| WHAT YOU SHOULD DO |
Every line of the data below should be retyped exactly, with no images carried over.
____ RECORDED INFORMATION
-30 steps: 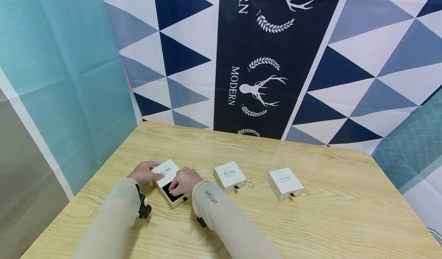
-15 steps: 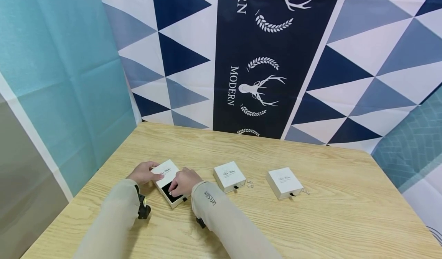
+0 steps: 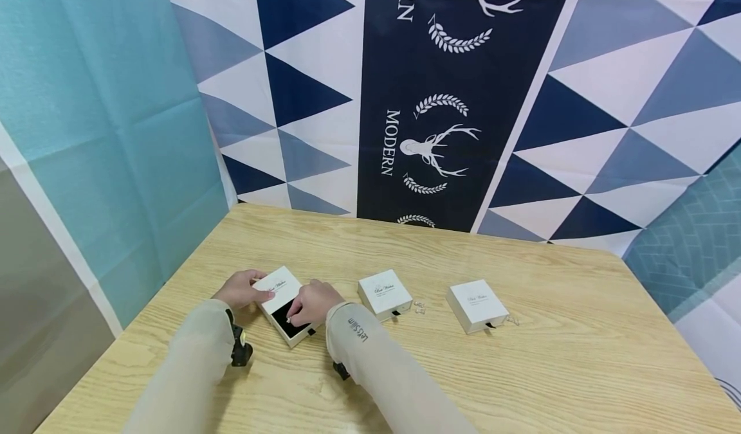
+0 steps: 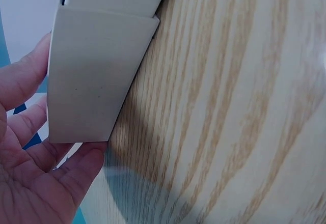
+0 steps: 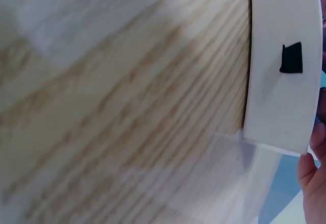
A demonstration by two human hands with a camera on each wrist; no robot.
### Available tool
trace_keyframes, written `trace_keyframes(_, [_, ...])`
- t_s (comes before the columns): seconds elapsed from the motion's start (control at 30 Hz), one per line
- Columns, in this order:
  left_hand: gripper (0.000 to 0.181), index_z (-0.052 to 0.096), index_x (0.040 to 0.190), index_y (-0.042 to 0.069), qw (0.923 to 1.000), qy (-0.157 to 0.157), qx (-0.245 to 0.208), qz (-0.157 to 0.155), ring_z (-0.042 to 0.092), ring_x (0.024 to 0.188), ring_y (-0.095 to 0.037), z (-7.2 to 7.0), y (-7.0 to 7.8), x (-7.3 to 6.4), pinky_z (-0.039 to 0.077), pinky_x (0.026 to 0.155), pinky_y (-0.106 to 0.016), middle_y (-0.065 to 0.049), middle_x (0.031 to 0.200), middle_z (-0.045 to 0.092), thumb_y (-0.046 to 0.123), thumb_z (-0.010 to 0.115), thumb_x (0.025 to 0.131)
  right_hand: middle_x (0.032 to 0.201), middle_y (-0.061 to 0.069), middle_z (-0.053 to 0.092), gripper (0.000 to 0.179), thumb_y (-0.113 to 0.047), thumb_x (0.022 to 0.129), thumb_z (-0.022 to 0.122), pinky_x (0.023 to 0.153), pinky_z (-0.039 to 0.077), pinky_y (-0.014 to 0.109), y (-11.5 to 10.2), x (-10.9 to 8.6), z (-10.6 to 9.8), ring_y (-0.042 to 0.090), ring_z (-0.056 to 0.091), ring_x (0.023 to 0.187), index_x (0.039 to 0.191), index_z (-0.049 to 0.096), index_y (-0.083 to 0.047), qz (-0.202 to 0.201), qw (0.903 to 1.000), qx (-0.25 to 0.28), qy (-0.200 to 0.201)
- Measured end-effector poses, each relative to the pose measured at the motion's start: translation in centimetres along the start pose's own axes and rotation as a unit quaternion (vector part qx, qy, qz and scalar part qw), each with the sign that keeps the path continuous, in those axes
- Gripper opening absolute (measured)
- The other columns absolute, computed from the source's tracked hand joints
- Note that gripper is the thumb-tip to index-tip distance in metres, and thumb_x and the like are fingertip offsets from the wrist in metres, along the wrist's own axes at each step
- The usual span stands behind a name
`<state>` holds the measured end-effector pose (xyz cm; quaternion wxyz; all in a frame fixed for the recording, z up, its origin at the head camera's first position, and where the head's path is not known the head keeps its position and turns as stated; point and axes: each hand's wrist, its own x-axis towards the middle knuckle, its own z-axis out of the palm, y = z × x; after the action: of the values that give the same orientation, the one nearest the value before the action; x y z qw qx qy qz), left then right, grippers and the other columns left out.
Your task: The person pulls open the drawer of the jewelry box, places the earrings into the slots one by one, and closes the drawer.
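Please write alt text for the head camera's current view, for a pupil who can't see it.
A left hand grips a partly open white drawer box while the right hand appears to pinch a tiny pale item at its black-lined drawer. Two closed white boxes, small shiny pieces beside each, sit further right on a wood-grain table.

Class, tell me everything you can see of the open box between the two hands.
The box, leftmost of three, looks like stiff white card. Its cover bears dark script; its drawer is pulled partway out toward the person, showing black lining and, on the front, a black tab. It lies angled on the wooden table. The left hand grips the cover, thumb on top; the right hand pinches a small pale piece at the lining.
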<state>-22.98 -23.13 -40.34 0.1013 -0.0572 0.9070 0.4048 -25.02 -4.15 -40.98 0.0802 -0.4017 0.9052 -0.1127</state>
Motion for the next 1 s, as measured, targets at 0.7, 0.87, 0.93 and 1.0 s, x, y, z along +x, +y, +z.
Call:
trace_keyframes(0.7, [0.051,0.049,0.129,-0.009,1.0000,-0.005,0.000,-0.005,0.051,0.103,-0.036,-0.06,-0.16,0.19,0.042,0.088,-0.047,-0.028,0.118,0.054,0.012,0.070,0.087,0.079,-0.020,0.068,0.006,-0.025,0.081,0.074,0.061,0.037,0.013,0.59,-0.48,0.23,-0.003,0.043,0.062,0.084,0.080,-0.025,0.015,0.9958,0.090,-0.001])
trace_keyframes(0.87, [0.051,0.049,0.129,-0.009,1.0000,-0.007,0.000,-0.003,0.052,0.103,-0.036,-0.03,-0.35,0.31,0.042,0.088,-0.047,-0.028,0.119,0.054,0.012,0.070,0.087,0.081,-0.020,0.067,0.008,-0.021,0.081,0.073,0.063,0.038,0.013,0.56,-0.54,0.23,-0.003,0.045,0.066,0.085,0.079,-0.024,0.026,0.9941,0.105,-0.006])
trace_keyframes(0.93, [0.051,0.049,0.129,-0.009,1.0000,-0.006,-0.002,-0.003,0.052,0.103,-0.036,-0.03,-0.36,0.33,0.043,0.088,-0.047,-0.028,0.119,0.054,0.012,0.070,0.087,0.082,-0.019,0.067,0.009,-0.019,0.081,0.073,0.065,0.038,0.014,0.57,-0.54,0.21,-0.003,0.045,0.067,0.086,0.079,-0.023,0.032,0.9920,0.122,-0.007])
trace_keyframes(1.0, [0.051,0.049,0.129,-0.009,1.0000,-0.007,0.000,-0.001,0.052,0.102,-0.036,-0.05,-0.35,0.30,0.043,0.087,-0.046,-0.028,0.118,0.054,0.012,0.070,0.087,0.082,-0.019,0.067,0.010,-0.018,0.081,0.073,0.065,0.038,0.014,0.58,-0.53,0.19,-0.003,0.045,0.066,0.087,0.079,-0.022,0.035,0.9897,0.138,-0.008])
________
| TASK OUTPUT |
-30 steps: 
-15 steps: 
+0 steps: 
+0 steps: 
+0 steps: 
A demonstration by two human hands with a camera on each wrist; no robot.
### Available tool
trace_keyframes, written `trace_keyframes(_, [_, ...])`
- t_s (comes before the columns): seconds elapsed from the motion's start (control at 30 Hz), one per line
- Columns, in this order:
  left_hand: gripper (0.000 to 0.181), index_z (-0.052 to 0.096), index_x (0.040 to 0.190), index_y (-0.042 to 0.069), qw (0.923 to 1.000), qy (-0.157 to 0.157), qx (-0.245 to 0.208), qz (-0.157 to 0.155), ring_z (-0.042 to 0.092), ring_x (0.024 to 0.188), ring_y (-0.095 to 0.037), z (-7.2 to 7.0), y (-7.0 to 7.8), x (-7.3 to 6.4), pinky_z (-0.039 to 0.077), pinky_x (0.026 to 0.155), pinky_y (-0.106 to 0.016), middle_y (-0.065 to 0.049), middle_x (0.031 to 0.200), middle_z (-0.045 to 0.092), thumb_y (-0.046 to 0.123), thumb_z (-0.010 to 0.115), thumb_x (0.025 to 0.131)
  right_hand: middle_x (0.032 to 0.201), middle_y (-0.061 to 0.069), middle_z (-0.053 to 0.092), gripper (0.000 to 0.179), thumb_y (-0.113 to 0.047), thumb_x (0.022 to 0.129), thumb_z (-0.022 to 0.122), pinky_x (0.023 to 0.153), pinky_z (-0.039 to 0.077), pinky_y (-0.014 to 0.109), y (-11.5 to 10.2), x (-10.9 to 8.6), z (-10.6 to 9.8), ring_y (-0.042 to 0.090), ring_z (-0.056 to 0.091), ring_x (0.023 to 0.187), index_x (0.039 to 0.191), index_z (-0.049 to 0.096), index_y (-0.083 to 0.047), qz (-0.202 to 0.201), qw (0.903 to 1.000), qx (-0.25 to 0.28), qy (-0.200 to 0.201)
- Measured end-effector poses, each relative to the pose measured at the motion's start: translation in centimetres along the start pose's own axes and rotation as a unit quaternion (vector part qx, qy, qz and scalar part qw), each with the sign that keeps the path continuous, in those axes
- Gripper opening absolute (measured)
- The other columns absolute, computed from the source's tracked hand joints
- Note that gripper is the thumb-tip to index-tip distance in metres, and thumb_x and the like are fingertip offsets from the wrist in metres, along the wrist's own axes at each step
- The usual span stands behind a name
`<state>` holds the measured end-effector pose (xyz cm; quaternion wxyz; all in a frame fixed for the recording, z up, its origin at the head camera's first position, and where the head's path is not known the head keeps its position and turns as stated; point and axes: each hand's wrist, its own x-axis towards the middle knuckle, its own z-axis out of the palm, y = z × x; after the action: of the values that give the same orientation, the one nearest the value before the action; x y z qw qx qy qz), left then right, grippers and the other columns left out.
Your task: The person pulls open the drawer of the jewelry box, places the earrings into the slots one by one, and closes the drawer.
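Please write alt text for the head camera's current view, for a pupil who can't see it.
A left hand grips a partly open white drawer box while the right hand appears to pinch a tiny pale item at its black-lined drawer. Two closed white boxes, small shiny pieces beside each, sit further right on a wood-grain table.

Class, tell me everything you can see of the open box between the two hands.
The box, leftmost of three, looks like stiff white card. Its cover bears dark script; its drawer is pulled partway out toward the person, showing black lining and, on the front, a black tab. It lies angled on the wooden table. The left hand grips the cover, thumb on top; the right hand pinches a small pale piece at the lining.
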<state>-22.98 -23.13 -40.34 0.1013 -0.0572 0.9070 0.4048 -25.02 -4.15 -40.98 0.0802 -0.4017 0.9052 -0.1127</state>
Motion for the next 1 s, as measured, targets at 0.7, 0.87, 0.93 and 1.0 s, x, y, z along +x, +y, +z.
Call:
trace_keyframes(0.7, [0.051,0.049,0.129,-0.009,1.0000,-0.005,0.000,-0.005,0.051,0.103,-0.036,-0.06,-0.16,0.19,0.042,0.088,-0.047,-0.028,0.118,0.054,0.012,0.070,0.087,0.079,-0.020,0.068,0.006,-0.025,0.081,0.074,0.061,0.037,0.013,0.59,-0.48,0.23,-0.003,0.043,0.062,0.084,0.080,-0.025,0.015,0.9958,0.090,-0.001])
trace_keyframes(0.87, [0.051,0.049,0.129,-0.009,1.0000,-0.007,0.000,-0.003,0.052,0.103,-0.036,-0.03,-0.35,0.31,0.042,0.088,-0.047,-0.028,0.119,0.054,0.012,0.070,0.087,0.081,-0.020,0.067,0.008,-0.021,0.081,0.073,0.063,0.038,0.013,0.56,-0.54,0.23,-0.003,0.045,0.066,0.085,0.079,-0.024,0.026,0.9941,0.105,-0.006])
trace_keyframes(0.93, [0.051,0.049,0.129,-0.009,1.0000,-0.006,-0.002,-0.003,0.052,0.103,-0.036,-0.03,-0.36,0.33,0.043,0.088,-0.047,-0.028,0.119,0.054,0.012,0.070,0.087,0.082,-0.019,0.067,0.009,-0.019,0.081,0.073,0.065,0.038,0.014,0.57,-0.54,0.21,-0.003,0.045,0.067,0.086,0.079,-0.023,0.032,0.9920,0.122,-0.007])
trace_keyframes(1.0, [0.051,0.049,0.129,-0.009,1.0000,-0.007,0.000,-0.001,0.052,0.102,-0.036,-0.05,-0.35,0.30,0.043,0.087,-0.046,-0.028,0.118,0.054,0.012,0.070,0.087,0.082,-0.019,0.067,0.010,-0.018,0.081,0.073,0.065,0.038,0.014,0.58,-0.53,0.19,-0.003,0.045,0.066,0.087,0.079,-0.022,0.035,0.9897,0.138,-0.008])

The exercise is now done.